Peridot has a rich history, full of legends and lore that makes it an especially interesting gemstone.
The Egyptians called peridot the "gem of the sun" and believed that it was best mined at night when it shone brightly; during the day, it shone so brightly that it couldn't even be seen!
Most of the peridot mined in the ancient world came from St. John's, an island about 50 miles off the coast of Egypt. It was so overrun by snakes that the miners had a difficult time until the Pharaoh had all the snakes killed. Much easier for the miners, not so good for the snakes. As a result, however, peridot is still believed by many to be a guard against snakebite!
The first three photos are of Minuet Verde, a three strand peridot bracelet with a two-sided sterling bead in the middle of the middle strand. The bead has two cabochon peridots bezel-set into it. The bracelet also has a double sided toggle clasp with a faceted square peridot set diagonally in each side of the toggle.
Many historians believe that the emeralds that Cleopatra wore were not emeralds at all, but actually peridots which would have been readily accessible to her and can easily be confused with emeralds.
For many centuries, people thought the 200 carat gems in the shrine of the Three Holy Kings in Cologne Cathedral in Germany were emerald. They are really peridots (gia.com).
Above and below, another three strand peridot bracelet. The gemstones are small and sparkling and accented by 5 sterling silver flower charms and a pretty heart-shaped sterling lobster clasp.
Peridot is thought to help one achieve harmony in marriage. The ancients believed that it would give one eloquence and also protect one from evil spirits.

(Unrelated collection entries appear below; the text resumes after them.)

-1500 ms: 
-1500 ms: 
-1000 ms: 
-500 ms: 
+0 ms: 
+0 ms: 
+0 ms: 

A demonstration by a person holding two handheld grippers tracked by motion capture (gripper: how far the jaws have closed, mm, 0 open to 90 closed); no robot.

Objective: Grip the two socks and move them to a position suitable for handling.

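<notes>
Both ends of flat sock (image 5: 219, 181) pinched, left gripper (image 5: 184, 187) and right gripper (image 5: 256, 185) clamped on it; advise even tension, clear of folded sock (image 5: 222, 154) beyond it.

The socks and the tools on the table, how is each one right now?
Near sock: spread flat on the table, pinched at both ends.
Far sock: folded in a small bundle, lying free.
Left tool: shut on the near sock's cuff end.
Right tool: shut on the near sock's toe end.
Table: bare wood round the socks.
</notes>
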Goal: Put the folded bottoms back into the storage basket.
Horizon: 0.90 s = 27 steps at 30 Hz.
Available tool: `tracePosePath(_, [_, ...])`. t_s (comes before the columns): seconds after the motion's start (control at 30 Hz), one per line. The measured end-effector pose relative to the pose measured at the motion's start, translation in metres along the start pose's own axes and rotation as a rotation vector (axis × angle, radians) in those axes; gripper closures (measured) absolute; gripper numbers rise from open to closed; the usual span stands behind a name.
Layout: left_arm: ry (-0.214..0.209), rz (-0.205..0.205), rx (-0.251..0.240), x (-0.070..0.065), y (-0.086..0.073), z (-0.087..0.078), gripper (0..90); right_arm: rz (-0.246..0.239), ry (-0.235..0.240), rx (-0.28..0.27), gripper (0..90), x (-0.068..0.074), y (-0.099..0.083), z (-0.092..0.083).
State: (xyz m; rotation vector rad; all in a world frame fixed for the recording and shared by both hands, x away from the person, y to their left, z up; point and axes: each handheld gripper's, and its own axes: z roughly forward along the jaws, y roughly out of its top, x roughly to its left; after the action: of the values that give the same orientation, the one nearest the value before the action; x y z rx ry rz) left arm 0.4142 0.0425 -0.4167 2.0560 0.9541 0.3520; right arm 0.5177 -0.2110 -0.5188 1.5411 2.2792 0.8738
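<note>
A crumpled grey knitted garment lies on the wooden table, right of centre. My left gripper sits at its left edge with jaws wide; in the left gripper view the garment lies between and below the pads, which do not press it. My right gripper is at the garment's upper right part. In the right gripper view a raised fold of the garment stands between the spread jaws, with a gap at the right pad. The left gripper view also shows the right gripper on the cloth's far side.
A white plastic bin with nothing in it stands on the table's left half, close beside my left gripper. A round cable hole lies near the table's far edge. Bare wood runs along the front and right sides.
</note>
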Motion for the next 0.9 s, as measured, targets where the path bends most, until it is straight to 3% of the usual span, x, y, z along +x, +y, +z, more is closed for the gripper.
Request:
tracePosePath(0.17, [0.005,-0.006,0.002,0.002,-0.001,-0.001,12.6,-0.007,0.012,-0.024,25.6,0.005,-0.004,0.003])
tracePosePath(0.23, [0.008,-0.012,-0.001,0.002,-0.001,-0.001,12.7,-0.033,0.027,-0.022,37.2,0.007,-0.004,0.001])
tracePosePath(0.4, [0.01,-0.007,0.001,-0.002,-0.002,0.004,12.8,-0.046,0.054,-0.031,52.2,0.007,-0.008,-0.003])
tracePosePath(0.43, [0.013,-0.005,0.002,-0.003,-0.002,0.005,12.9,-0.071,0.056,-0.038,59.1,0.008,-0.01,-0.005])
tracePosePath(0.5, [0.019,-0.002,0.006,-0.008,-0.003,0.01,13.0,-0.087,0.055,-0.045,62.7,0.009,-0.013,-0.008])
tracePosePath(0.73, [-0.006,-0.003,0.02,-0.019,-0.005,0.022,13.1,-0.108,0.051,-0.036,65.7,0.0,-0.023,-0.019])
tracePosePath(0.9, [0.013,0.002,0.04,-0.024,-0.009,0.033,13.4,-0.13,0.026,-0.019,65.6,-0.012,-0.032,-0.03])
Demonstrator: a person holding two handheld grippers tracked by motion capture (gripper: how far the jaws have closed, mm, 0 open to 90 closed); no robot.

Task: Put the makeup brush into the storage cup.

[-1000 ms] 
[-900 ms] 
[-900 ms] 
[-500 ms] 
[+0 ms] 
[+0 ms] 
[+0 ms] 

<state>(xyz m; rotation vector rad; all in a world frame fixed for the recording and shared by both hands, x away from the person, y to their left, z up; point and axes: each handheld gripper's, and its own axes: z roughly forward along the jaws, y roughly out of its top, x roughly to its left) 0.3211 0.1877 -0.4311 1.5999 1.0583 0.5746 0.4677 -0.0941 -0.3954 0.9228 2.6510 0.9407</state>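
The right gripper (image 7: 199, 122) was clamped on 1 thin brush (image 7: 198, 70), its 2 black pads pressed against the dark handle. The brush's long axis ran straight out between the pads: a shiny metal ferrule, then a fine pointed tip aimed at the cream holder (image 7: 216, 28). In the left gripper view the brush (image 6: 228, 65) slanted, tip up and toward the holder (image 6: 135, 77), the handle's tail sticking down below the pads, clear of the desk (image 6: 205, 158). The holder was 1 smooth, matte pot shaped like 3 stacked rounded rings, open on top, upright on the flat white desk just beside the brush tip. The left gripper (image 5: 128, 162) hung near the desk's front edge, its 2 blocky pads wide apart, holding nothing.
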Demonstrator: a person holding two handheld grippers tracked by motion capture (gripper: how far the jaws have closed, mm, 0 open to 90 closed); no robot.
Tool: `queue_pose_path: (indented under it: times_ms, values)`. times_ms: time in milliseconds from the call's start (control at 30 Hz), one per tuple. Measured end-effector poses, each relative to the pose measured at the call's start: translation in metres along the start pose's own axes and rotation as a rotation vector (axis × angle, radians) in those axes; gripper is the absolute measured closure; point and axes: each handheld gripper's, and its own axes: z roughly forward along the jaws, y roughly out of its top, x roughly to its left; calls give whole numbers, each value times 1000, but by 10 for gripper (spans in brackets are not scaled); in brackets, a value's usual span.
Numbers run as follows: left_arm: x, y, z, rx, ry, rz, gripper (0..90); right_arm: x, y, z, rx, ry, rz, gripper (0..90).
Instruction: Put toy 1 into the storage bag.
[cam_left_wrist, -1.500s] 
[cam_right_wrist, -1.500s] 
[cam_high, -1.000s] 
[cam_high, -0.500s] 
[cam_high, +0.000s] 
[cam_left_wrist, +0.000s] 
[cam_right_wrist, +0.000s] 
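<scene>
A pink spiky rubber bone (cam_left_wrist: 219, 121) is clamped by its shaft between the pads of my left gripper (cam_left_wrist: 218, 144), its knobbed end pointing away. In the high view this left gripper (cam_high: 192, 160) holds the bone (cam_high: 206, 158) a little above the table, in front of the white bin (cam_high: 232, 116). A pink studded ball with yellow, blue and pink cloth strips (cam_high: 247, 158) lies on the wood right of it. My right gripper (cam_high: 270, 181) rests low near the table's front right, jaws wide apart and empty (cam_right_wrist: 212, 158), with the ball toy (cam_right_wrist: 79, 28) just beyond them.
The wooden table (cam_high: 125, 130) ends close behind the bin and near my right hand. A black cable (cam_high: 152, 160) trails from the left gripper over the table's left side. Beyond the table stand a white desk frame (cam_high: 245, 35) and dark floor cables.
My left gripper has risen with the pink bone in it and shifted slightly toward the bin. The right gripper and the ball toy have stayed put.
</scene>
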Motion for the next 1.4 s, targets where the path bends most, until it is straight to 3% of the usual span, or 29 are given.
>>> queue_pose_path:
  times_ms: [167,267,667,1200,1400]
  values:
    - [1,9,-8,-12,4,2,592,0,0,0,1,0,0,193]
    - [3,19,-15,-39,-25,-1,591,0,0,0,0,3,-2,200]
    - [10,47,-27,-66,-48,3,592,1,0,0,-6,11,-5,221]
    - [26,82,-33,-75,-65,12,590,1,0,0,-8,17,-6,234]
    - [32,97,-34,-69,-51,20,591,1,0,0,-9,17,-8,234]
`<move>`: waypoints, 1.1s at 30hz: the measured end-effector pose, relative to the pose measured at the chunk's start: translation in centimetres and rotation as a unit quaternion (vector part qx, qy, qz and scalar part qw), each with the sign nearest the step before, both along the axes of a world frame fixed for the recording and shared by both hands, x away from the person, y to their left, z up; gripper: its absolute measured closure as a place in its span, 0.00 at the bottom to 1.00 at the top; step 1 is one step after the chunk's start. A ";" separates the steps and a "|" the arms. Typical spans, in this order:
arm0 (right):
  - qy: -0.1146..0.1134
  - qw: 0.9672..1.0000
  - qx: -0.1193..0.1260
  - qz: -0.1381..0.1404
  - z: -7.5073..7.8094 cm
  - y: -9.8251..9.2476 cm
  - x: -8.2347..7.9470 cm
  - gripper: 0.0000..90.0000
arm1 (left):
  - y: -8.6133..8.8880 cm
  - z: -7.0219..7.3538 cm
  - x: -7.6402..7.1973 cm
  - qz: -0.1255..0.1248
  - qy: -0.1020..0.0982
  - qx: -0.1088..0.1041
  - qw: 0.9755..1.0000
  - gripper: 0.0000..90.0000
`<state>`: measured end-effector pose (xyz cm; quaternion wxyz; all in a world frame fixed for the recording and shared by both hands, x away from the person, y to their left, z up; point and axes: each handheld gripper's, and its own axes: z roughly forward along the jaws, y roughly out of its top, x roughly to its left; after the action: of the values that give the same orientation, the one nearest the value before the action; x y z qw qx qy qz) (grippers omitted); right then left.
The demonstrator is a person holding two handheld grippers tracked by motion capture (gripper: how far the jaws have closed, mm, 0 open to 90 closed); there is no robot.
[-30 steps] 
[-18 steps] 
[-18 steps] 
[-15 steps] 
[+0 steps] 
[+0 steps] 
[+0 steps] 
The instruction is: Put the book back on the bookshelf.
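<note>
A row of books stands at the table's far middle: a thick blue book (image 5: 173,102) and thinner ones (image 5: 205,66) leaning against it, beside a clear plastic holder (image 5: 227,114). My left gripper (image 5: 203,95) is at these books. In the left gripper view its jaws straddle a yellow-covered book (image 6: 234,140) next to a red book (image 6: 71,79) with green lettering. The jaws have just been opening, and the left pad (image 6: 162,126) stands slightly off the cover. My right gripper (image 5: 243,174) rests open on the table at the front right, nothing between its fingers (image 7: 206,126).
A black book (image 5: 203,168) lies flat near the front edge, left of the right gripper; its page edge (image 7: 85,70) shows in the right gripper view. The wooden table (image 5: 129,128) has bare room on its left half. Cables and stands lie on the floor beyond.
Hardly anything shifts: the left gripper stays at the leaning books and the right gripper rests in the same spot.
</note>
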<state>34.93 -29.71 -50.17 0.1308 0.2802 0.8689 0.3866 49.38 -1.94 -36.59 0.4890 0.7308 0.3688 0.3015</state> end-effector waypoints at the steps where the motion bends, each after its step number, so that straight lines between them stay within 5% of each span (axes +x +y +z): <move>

It is often used today by proponents of crystal healing for asthma and a slew of other ailments.
Above and below, this peridot bracelet has 5 strands of peridots on one side of the bracelet and faceted peridot rondelles set between large faceted nuggets of quartz crystal on the other. In the center, sterling silver and peridot charms are clustered next to a faceted rose quartz square.
Today, most peridots come from Burma since St. John's island has not been mined since the 1950's. The largest peridot is approximately 310 carats and resides here in Washington, D.C.'s Smithsonian museum.
Above, a double-stranded bracelet of peridots with the main strand featuring quite large faceted peridots while the second strand has small peridots. The peridots are accented by square artist's lampwork beads shot with silver handmade by Robin Weber. Below, a bracelet made of peridot rondelles and sterling silver butterflies from the Thai Karen Hill Tribes.
Below, another peridot bracelet featuring lampwork beads and large faceted peridot nuggets. The second strand is a large oval-lined chain dangling Thai Karen Hill Tribes flower charms.